Alcuni dischi da ascoltare usciti questa settimana, dal 4 al 10 marzo 2024
Cosa abbiamo ascoltato la settimana scorsa? Ecco qui.
di Luca Di Criscio
Kim Gordon – The Collective (Matador)
Il secondo album in studio dell’ex bassista dei Sonic Youth arriva a cinque anni di distanza dal debutto No Home Record e vanta ancora alla produzione Justin Raisen (Lil Yachty, John Cale, Charli XCX), coadiuvato da Anthony Paul Lopez. Un disco innovativo per l’artista americana, che abbraccia persino generi come il dub e la trap, con cui mira a realizzare un obiettivo: “esprimere l’assoluta follia che percepisco attorno a me in questo momento”.
Bleachers – Bleachers (Dirty Hit)
Noto come eccellente produttore (Taylor Swift, Lana Del Rey e Florence + The Machine per citarne alcuni) Jack Antonoff è in realtà prima di tutto un musicista dalla navigata carriera. Messa da parte l’esperienza con i Fun, gruppo icona degli anni 10, ha dato il via a questo progetto, che giunge oggi al suo quarto disco. Al suo interno tante influenze del rock anni 70, Bruce Springsteen su tutti, e partecipazioni di due delle sue principali “clienti”: Lana Del Rey e Florence Welch.
Judas Priest – Invincible Shield (Sony)
Per la leggendaria band heavy metal britannica si tratta del quinto album da quando i membri hanno deciso di tornare a lavorare insieme nel 2005 dopo una lunga pausa. A 6 anni di distanza dal precedente Firepower, il disco vuole mostrare un gruppo che, nonostante l’avanzare degli anni, è in forma e si ricorda ancora come si fa un genere come il loro: non in modo fine a sé stesso in una sorta di revival anni 70, ma con tanti pizzichi di modernità.
Norah Jones – Visions (Blue Note/Capitol)
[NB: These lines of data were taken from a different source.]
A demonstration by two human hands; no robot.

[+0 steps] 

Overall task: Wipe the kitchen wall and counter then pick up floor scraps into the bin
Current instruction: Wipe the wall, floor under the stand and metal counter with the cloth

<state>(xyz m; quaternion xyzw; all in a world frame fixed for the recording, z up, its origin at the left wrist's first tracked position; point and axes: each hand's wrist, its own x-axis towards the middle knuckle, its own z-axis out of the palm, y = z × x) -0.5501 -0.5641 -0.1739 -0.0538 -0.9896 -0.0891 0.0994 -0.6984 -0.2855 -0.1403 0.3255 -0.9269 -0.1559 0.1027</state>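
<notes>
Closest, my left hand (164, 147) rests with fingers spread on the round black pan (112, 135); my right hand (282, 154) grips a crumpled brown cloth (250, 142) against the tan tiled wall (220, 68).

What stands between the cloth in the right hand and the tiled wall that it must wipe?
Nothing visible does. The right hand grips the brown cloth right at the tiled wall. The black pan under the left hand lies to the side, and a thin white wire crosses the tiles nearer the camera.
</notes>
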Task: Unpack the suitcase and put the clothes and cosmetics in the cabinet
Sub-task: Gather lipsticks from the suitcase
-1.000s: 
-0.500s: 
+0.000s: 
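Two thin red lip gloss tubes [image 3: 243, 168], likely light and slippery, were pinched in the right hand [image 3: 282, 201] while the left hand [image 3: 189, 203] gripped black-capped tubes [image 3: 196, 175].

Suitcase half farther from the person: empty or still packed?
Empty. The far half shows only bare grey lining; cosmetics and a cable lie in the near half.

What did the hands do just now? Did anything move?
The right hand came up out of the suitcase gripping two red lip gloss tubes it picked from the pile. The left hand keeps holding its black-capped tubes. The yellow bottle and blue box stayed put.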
A 3 anni di distanza da I Dream Of Christmas, la cantautrice americana realizza il suo nono album in studio. La grande voce di Don’t Know Why, che nel disco ha anche suonato pianoforte, chitarra e basso, viene qui aiutata dal produttore Leon Michels, esecutore delle parti di batteria e di sassofono baritono. Insieme hanno realizzato un disco molto spontaneo, i cui brani sono nati da delle visioni avute dall’autrice nel cuore della notte.
Moor Mother – The Great Bailout (Anti)
Il nono album in studio dell’artista americana di origini africane arriva a due anni di distanza dal precedente Jazz Codes. Il nuovo album di Camae Ayewa, vero nome di Moor Mother, è totalmente incentrato su un tema a lei molto caro: il colonialismo britannico e le sue conseguenze, con particolare attenzione al trauma dello sradicamento dalla propria terra subito dalle popolazioni locali.
Anja Huwe – Codes (Sacred Bones)
L’album solista di debutto dell’ex cantante degli Xmal Detuschland arriva a decenni di distanza dallo scioglimento del gruppo post-punk tedesco. Dopo anni trascorsi nel campo dell’arte visiva, l’artista ha sentito il richiamo della musica e, insieme all’amica e musicista Mona Mur, ha realizzato il suo primo disco, incentrato sull’esperienza umana e su cosa gli estremi possano fare all’individuo.
Bolis Pupul – Letter To Yu (DEEWEE/Because)
A 2 anni di distanza dal joint album realizzato con Charlotte Adigéry Topical Dancer, l’artista belga di origini cinesi torna con il suo secondo disco in studio. Sorretto dalla produzione dei Soulwax e dalle loro sonorità house/techno, il musicista vuole realizzare qui un sentito omaggio alla madre defunta e arrivare da lì a toccare temi universali come la famiglia, la perdita e la memoria.
Loreena McKennitt – The Road Back Home (Quinlan Road)
L’ultimo album della cantautrice canadese arriva dopo la pubblicazione di Under A Winter’s Moon, risalente ad appena un paio di anni fa, ed è stato registrato durante l’estate del 2023 nell’arco di quattro esibizioni in vari folk festival nel sud dell’Ontario. Come suggerisce il suo titolo, il disco si configura come un ritorno a casa, lì dove tutto è cominciato sia musicalmente che personalmente.
Kahil El’Zabar’s Ethnic Heritage Ensemble – Open Me, A Higher Consciousness Of Sound And Spirit (Spiritmuse)
Lo storico ensemble jazz americano è giunto al cinquantesimo anno di attività della sua lunghissima carriera e lo celebra con questo disco, al cui numero nella sua discografia è quasi impossibile risalire. Un album continuamente scisso tra passato e presente, tra cover di grandi classici di Miles Davis, McCoy Tyner e Eugene McDaniels e composizioni originali del polistrumentista leader della band.